How Do You Fight Big Money in Elections? With Big Money and a Benevolent Twist
The Supreme Court has clearly stated that it equates money given in the form of campaign donations as political speech. Starting with declaring corporate campaign contributions are free speech and expanding those free speech rights to individual monetary campaign contributions last month, American elections have become more about fundraising than the issues. While everyone is still limited to only one vote, the power to influence policy now lies with those who have the most dollars to give.
A Harvard law professor has decided that the best way to fight big money is with… big money.
Like most Americans, Harvard law school professor Lawrence Lessig wants to take big money out of politics. A proponent of campaign finance reform he has come up with an idea to fight back against big dark money interests. His solution involves a Kickstarter campaign, matching donors, and the American people.
Lawrence Lessig is creating a political action committee of the people, by the people, and for the people.
On May 1, 2014, he launched MayOne, which he bills as a “citizens’ funded and crowd sourced super PAC to end all super PACs.” A Kickstarter campaign was launched on May 1, with two separate goals of $1 million and $5 million. When each of the goals are reached, it will be matched “from the top down” by a donor that has yet to be named. In the end, the PAC will have $12 million dollars to spend in the 2014 midterm elections.
How they will spend it is a bit more complicated.
As a super PAC, MayOne can spend the money it collects independently of any campaign. They will hire campaign managers for both Democratic and Republican campaigns to focus on the core issue of “fundamental reform” on campaign finance. They will start in five carefully selected congressional districts. While the goal is to elect candidates who will commit to reforming how campaigns are financed, MayOne cautions that the 2014 election cycle will be a learning experience to determine what messages do – and do not – work. It will also be the testing ground to see if they can get candidates elected and set them up for a larger campaign in the 2016 election.
The ultimate goal is to elect a majority of candidates that support campaign finance in both the House and the Senate.
The irony of trying to fight big money with, well, big money is not lost on Lessig. However, he says that if we don’t do something, we’ll have to face a new normal of “10,000 families in the United States” funding our elections. With the MayOne PAC, it allows millions of Americans to fight back with what he envisions could be $700-$900 million worth of free speech. For now, he feels that $5 million is enough to get started.

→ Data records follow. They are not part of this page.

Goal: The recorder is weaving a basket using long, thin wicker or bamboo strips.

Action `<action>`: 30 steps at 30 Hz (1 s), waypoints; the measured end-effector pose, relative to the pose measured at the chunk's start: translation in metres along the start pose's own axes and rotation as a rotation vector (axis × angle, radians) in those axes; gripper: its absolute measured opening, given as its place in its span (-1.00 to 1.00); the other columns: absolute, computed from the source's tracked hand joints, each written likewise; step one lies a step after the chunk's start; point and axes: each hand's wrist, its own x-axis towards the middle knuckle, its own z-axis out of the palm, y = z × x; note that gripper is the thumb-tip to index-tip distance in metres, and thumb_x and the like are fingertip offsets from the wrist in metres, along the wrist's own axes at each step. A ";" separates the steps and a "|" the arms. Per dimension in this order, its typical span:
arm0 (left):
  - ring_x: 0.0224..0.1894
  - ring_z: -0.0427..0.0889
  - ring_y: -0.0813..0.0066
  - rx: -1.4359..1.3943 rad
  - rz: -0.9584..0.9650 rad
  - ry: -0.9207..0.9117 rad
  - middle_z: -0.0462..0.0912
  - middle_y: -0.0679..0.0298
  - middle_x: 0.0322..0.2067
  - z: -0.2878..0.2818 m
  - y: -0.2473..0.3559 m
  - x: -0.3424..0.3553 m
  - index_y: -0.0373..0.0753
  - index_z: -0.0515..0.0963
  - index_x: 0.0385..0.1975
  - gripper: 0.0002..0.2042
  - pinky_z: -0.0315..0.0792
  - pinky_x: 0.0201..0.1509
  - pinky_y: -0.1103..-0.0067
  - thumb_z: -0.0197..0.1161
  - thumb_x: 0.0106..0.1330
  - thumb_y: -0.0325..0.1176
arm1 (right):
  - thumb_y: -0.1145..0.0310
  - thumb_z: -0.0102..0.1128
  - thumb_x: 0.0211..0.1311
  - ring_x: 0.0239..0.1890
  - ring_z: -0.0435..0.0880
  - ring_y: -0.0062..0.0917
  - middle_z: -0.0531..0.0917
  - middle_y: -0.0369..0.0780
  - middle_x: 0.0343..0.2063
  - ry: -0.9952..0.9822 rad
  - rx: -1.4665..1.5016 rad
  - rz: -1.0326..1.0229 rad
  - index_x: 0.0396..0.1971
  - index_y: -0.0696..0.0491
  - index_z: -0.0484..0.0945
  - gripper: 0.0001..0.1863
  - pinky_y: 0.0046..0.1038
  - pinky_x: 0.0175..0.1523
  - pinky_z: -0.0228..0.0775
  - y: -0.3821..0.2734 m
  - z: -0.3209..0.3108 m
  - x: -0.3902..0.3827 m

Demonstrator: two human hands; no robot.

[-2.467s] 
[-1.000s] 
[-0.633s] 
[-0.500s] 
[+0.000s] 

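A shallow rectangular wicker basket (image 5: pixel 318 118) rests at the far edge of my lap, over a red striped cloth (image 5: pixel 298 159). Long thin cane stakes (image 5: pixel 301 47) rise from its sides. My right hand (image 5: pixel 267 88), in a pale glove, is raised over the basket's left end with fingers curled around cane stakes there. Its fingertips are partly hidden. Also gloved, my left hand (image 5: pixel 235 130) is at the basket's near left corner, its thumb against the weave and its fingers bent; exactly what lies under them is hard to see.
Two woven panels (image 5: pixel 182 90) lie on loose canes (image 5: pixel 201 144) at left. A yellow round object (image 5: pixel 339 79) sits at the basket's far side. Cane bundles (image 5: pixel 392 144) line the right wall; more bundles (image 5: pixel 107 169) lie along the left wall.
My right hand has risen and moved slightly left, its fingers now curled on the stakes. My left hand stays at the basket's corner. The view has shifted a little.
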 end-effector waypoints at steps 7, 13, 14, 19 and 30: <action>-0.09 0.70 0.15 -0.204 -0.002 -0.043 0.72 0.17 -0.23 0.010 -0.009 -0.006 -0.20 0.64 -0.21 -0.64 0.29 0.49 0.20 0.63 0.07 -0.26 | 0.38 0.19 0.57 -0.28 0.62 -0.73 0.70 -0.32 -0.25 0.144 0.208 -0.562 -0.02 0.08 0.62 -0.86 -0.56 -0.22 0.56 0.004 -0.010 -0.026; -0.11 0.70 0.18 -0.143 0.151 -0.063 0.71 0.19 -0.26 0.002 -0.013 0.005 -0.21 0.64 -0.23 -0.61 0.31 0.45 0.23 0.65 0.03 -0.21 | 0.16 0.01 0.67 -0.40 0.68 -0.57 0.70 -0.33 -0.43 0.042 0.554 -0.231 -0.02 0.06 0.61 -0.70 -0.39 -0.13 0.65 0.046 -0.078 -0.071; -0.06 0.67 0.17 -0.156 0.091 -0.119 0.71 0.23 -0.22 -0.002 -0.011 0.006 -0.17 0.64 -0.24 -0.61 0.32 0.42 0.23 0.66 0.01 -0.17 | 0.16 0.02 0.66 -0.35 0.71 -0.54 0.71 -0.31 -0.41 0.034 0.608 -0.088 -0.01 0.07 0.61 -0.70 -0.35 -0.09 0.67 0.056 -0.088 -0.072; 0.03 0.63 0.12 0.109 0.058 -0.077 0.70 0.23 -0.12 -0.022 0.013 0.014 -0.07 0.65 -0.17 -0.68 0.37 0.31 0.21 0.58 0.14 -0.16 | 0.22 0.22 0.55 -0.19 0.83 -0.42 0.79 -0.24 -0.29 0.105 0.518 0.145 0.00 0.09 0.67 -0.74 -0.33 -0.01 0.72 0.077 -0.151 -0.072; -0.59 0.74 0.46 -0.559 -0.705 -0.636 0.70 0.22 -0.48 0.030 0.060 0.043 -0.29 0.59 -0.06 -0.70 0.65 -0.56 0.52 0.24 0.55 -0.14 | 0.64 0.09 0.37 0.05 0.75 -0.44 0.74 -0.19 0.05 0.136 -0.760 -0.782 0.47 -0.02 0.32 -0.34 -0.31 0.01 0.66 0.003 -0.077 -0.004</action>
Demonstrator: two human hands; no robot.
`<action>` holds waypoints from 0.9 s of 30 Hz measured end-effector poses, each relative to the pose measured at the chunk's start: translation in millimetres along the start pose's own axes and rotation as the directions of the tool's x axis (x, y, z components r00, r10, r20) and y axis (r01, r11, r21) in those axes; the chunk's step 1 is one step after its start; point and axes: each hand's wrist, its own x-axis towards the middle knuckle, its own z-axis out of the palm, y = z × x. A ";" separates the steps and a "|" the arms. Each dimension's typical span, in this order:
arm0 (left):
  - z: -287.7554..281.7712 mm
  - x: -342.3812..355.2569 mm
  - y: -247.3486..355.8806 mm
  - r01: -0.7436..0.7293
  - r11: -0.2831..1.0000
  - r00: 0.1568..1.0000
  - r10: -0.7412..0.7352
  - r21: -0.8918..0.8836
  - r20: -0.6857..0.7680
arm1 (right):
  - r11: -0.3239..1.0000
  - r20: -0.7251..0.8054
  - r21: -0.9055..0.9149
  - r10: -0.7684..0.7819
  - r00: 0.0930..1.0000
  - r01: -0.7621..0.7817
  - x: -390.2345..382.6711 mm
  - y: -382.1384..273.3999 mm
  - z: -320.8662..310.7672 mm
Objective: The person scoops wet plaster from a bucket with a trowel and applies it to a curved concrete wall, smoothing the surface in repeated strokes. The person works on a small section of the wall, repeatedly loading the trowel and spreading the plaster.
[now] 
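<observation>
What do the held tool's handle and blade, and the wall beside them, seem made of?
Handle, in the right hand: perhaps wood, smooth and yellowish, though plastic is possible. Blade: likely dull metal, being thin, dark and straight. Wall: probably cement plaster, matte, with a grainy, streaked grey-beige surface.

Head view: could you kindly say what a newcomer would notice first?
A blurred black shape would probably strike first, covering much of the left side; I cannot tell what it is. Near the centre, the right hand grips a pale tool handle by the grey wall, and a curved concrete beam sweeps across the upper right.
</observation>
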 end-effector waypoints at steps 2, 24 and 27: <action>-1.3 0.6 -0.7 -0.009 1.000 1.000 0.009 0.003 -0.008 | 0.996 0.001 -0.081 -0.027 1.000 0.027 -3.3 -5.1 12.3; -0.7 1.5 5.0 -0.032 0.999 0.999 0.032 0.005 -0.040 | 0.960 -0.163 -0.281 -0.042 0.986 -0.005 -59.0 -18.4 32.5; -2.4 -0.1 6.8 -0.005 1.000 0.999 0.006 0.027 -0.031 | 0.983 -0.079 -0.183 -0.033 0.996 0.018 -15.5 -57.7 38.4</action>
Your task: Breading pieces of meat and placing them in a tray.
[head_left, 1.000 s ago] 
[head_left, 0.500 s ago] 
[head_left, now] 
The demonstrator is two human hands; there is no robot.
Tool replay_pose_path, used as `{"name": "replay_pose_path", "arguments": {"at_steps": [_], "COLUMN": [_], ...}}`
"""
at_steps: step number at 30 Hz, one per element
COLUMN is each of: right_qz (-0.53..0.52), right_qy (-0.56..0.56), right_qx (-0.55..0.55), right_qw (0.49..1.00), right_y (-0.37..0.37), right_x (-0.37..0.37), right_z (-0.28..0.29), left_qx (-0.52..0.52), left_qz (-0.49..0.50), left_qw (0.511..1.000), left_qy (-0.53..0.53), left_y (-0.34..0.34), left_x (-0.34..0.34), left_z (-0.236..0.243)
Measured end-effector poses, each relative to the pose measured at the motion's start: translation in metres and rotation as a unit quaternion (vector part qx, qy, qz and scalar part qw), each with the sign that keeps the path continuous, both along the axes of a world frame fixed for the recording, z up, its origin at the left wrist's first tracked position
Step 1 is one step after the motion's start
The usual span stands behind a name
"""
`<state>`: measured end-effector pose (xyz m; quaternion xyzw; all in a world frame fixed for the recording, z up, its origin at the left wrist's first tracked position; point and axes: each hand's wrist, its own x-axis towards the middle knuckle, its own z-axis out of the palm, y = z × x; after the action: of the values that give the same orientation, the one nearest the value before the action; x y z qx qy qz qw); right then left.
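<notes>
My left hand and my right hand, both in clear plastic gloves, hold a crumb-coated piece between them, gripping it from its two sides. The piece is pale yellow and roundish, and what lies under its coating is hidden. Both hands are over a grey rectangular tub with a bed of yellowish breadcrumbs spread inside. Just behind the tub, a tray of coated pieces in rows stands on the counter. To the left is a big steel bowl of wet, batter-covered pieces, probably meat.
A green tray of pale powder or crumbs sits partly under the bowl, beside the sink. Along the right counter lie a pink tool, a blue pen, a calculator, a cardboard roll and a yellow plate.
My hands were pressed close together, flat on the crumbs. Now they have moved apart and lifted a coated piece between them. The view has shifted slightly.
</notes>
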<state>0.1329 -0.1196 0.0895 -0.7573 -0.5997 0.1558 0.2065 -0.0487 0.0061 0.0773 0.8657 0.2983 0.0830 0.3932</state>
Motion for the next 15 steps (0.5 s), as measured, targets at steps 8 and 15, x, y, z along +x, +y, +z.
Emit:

On May 13, MayOne reached its first target of $1 million – 18 days early.
MayOne notes that 100 percent of the pledges will go to fund campaigns, with MayOne’s overhead costs paid via separate contributions. For now, only Democratic and Republican candidates that commit to reforming campaign finance will be considered. They feel that there is no independent candidate currently running that could win on a national level – and winning elections is the goal.
MayOne has not yet announced the name of the matching donor, which will make the total $2 million raised thus far.